A registration statement on Form F-1 relating to the public offering of the securities described above was filed with the Securities and Exchange Commission ("SEC") and was declared effective on August 16, 2018. The offering is being made only by means of a prospectus forming part of the effective registration statement. A preliminary prospectus relating to and describing the terms of the offering has been filed with the SEC and a final prospectus relating to the offering will be filed with the SEC, and will be available on the SEC's website at http://www.sec.gov . Copies of the final prospectus, when available, may also be obtained from Chardan Capital Markets, LLC, 17 State Street, Suite 2100, New York, NY 10004, United States, by calling (646)-465-9000 or by emailing [email protected].
This press release shall not constitute an offer to sell or a solicitation of an offer to buy, nor shall there be any sale of these securities in any state or jurisdiction in which such an offer, solicitation or sale would be unlawful prior to registration or qualification under the securities laws of any such state or jurisdiction.
Safe-T Group Ltd. (NASDAQ: SFET) (TASE: SAFE), is a leading provider of software-defined access solutions which mitigate attacks on enterprises' business-critical services and sensitive data. Safe-T solves the data access challenge by masking data at the perimeter, keeping information assets safe and limiting access only to authorized and intended entities in hybrid cloud environments. Safe-T enhances operational productivity, efficiency, security, and compliance by protecting organizations from data exfiltration, leakage, malware, ransomware, and fraud. With Safe-T's patented, multi-layer software-defined access, financial services, healthcare, utility companies and governments can secure their data, services, and networks from internal and external data threats.

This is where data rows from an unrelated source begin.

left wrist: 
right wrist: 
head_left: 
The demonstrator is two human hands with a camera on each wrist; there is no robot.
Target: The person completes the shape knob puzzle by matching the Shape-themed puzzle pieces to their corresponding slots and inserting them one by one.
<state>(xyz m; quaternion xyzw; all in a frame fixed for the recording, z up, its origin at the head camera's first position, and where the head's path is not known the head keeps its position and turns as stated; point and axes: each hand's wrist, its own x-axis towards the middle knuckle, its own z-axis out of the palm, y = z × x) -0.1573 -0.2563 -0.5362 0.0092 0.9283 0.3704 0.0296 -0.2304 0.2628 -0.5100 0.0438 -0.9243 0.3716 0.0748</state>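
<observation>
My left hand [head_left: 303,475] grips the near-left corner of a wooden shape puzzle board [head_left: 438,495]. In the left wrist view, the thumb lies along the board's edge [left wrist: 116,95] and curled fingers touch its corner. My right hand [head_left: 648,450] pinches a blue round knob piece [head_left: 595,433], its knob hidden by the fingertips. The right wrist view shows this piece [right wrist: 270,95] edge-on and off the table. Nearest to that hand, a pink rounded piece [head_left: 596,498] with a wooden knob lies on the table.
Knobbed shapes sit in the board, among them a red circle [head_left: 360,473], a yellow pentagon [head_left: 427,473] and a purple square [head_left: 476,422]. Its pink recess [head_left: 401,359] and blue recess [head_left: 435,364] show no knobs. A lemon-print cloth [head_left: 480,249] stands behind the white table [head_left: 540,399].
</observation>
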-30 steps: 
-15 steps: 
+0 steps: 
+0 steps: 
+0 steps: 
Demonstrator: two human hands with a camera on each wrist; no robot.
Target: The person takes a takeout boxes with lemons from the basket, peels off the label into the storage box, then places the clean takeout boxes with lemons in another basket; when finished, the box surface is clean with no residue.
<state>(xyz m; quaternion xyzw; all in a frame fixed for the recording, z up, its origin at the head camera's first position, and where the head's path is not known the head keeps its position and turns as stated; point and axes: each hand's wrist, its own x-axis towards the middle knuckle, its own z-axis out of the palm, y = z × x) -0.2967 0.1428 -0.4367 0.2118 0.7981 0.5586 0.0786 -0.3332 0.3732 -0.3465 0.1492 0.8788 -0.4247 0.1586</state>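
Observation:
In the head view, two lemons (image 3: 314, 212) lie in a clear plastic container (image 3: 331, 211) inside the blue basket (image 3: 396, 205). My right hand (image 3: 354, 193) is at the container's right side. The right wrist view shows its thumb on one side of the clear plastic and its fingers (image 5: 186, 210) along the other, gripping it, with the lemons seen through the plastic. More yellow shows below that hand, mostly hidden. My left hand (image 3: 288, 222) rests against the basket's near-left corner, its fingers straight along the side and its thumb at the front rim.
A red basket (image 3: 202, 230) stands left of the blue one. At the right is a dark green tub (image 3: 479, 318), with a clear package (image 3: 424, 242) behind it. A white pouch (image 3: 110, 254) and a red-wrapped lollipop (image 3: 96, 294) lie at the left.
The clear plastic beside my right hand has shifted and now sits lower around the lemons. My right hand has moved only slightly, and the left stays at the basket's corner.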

This press release may contain statements that are "Forward-Looking Statements," which are based upon the current estimates, assumptions and expectations of the Company's management and its knowledge of the relevant market. The Company has tried, where possible, to identify such information and statements by using words such as "anticipate," "believe," "envision," "estimate," "expect," "intend," "may," "plan," "predict," "project," "target," "potential," "will," "would," "could," "should," "continue," "contemplate" and other similar expressions and derivations thereof in connection with any discussion of future events, trends or prospects or future operating or financial performance, although not all forward-looking statements contain these identifying words. These forward-looking statements represent Safe-T's expectations or beliefs concerning future events, and it is possible that the results described in this news release will not be achieved. By their nature, Forward-Looking Statements involve known and unknown risks, uncertainties and other factors which may cause future results of the Company's activity to differ significantly from the content and implications of such statements. These risks and other factors include but are not limited to the Company's ability to satisfy all the conditions to the closing of the public offering, the scheduled trading of the ADSs on Nasdaq, risks associated with market conditions, risks related to unexpected costs, liabilities or delays in the public offering and the occurrence of any event, change or other circumstances that could give rise to the termination of the offering. Risk factors affecting the Company are discussed in detail in the Company's filings with the Securities and Exchange Commission. Forward-Looking Statements are pertinent only as of the date on which they are made, and the Company undertakes no obligation to update or revise any Forward-Looking Statements, whether as a result of new information, future developments or otherwise.